Stephen J. Turnbull wrote:
>>>>>"George" == George Hartzell
<hartzell(a)kestrel.alerce.com> writes:
>>>>>
>>>>>
George> Whenever I type a bit of text into xemacs and "kill" it
George> (e.g. move to the beginning of the line hit control-k), I
George> get a pair of messages in the xterm window from which I
George> started xemacs:
George> It only happens when nautilus is running.
As far as I know this is harmless, except that it messes up your
terminal screen.
It's possible that it's an XEmacs bug, but the last time I tried to
debug this I put a trace on the window creation function and those are
definitely not XEmacs's windows. We may have misimplemented the
protocol (see below), but the folks who did that work were pretty
wizardly.
Caveat: I don't understand the following, I'm just repeating what
somebody else diagnosed.
Apparently some applications misuse the X selection, by setting the
owner to a window that they later destroy without disowning the
selection.

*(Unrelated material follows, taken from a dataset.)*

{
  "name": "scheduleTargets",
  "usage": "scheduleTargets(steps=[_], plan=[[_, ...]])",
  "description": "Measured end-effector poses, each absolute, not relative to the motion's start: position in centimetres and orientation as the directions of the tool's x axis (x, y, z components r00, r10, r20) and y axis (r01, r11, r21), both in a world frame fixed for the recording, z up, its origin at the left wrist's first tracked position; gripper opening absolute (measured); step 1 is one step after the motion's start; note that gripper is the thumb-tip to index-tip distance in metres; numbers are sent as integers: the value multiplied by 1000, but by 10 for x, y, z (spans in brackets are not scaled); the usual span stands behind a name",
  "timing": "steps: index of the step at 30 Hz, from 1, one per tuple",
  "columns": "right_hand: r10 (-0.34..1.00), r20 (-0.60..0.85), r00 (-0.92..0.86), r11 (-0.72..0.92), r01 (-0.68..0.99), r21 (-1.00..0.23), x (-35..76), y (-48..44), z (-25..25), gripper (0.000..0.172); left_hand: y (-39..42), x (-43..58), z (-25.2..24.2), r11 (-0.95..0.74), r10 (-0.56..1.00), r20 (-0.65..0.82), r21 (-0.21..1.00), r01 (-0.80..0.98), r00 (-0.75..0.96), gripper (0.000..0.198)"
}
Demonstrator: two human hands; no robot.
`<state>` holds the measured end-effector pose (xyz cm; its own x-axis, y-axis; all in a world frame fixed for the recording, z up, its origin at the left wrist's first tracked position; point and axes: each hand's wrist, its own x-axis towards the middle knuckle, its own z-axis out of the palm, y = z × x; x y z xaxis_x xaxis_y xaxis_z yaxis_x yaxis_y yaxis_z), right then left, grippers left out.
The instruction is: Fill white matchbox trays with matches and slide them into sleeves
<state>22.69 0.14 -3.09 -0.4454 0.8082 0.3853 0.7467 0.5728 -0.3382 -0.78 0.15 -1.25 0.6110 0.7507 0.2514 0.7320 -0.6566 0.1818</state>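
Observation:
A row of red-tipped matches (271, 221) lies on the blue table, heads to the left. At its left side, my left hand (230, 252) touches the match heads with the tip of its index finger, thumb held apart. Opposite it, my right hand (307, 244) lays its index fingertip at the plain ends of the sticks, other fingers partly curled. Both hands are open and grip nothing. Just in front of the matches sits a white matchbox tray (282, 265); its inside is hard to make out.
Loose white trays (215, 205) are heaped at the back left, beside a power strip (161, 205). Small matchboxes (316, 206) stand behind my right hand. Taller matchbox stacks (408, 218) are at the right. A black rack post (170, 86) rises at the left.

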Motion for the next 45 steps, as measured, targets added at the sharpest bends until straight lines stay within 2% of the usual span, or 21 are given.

The X selection (or maybe it's the clipboard) protocol
requires some communication with the former owner when this is done,
but that window no longer exists so you get the bad resource message.
GNOME applications are apparently especially prone to this behavior.
well, we can "fix" this by just swallowing the x error. there is a
function expect_x_error() that's meant to be used prior to a call that
may produce an x error that we want to trap. after the call, use
x_error_occurred_p() to put things back to normal (and return whether an
error occurred). but you need to figure out which call is producing the
error; see FAQ 2.4.4. note especially the following:
@item
If XEmacs is outputting lots of X errors, put a breakpoint on
@code{x_error_handler()}; that will tell you which call is causing
them. Note that the result may not be very useful by default because
X Windows normally operates asynchronously: A bunch of commands are
buffered up and then sent to the server all at once. This greatly
improves performance over a network but means that an error may not be
reported until the server receives the commands, which can be long
after XEmacs made the erroneous calls. For best results, you need to
make the X server synchronous before getting the backtrace. This can
be done by starting XEmacs with the @samp{-sync} option or executing
the Lisp code @code{(x-debug-mode t)}.